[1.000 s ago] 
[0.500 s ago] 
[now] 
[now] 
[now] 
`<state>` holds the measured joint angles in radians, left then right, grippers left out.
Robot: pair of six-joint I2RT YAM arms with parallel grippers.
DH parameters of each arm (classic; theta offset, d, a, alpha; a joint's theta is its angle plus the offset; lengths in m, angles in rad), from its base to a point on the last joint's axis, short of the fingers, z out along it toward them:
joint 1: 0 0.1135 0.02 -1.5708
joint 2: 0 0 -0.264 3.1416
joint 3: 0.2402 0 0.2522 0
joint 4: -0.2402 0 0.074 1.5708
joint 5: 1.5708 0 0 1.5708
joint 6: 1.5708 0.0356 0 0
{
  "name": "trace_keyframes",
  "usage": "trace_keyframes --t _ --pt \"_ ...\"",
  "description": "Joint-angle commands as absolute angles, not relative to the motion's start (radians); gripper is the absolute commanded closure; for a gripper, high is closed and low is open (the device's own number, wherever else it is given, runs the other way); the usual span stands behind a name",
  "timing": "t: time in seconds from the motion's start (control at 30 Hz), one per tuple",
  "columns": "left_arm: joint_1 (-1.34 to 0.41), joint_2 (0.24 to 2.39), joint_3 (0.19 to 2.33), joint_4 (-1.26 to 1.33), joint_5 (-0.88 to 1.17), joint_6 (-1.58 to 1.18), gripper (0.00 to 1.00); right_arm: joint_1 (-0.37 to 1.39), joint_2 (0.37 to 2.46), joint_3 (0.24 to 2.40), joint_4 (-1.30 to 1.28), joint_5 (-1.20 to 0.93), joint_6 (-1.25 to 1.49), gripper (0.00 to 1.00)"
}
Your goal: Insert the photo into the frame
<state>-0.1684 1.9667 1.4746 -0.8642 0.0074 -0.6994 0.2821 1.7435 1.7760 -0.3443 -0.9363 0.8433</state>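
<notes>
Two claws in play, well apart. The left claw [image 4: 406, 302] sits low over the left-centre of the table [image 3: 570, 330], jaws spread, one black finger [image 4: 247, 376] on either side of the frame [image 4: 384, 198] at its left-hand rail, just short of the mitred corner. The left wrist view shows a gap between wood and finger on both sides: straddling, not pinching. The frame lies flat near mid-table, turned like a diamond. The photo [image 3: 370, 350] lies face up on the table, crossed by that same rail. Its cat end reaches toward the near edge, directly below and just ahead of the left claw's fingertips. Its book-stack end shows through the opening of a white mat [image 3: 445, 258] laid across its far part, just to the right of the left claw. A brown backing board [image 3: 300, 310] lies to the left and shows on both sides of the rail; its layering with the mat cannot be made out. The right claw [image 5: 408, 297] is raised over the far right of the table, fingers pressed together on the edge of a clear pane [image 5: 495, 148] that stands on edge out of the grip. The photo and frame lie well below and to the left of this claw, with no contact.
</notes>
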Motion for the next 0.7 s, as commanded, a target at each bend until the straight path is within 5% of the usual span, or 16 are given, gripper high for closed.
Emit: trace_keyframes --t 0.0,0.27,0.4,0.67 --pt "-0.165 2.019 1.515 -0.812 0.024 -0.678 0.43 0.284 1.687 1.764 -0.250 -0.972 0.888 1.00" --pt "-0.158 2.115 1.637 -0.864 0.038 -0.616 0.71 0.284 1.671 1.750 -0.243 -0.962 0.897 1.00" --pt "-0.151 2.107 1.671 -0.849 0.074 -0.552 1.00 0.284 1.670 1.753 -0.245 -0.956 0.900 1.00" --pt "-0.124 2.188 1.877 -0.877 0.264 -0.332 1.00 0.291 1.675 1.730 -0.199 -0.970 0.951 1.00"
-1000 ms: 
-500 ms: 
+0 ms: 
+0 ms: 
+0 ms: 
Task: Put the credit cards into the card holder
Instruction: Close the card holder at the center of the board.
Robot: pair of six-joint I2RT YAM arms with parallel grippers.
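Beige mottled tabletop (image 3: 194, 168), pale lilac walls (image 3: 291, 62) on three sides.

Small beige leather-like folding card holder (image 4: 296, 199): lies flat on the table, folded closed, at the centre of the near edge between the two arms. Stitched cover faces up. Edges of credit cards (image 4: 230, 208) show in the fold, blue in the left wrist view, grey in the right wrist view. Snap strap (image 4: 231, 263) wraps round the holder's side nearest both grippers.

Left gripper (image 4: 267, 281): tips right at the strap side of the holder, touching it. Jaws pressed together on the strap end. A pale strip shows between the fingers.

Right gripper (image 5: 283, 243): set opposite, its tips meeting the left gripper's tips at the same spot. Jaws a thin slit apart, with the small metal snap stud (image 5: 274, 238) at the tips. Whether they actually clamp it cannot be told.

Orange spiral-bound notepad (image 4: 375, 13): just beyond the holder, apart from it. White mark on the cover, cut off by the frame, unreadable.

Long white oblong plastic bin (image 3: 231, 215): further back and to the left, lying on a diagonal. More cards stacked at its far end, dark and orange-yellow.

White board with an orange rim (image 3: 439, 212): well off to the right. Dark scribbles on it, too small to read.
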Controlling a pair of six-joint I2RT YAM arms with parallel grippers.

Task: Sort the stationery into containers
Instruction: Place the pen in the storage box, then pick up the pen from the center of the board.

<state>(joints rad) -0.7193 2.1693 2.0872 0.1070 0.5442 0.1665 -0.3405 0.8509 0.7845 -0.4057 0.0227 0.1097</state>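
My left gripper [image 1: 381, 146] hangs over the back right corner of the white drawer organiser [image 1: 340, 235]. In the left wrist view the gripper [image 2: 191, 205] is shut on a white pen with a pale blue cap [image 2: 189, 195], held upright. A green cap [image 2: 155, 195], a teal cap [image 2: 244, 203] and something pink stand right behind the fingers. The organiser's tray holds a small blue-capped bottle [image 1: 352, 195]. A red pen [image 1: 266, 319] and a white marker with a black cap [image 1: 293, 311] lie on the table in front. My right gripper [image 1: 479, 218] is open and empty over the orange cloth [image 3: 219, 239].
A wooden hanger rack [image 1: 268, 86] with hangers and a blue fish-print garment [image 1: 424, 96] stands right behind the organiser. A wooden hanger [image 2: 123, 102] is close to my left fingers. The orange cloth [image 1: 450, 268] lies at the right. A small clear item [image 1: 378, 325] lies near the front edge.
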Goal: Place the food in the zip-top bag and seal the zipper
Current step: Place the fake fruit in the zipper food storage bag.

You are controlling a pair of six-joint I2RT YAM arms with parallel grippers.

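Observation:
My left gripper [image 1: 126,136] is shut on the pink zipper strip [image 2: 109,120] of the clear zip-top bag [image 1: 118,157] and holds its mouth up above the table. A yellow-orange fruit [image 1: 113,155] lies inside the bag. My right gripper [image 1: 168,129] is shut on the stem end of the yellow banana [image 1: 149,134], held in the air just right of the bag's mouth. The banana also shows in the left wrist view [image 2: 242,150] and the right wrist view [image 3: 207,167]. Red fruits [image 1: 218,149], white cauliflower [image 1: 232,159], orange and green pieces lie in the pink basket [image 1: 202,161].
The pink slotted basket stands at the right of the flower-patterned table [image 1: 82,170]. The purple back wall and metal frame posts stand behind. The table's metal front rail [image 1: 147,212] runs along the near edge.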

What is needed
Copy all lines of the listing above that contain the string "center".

Answer for this exercise
Instruction: Close the card holder at the center of the board.
Instruction: Place the pen in the storage box, then pick up the pen from the center of the board.

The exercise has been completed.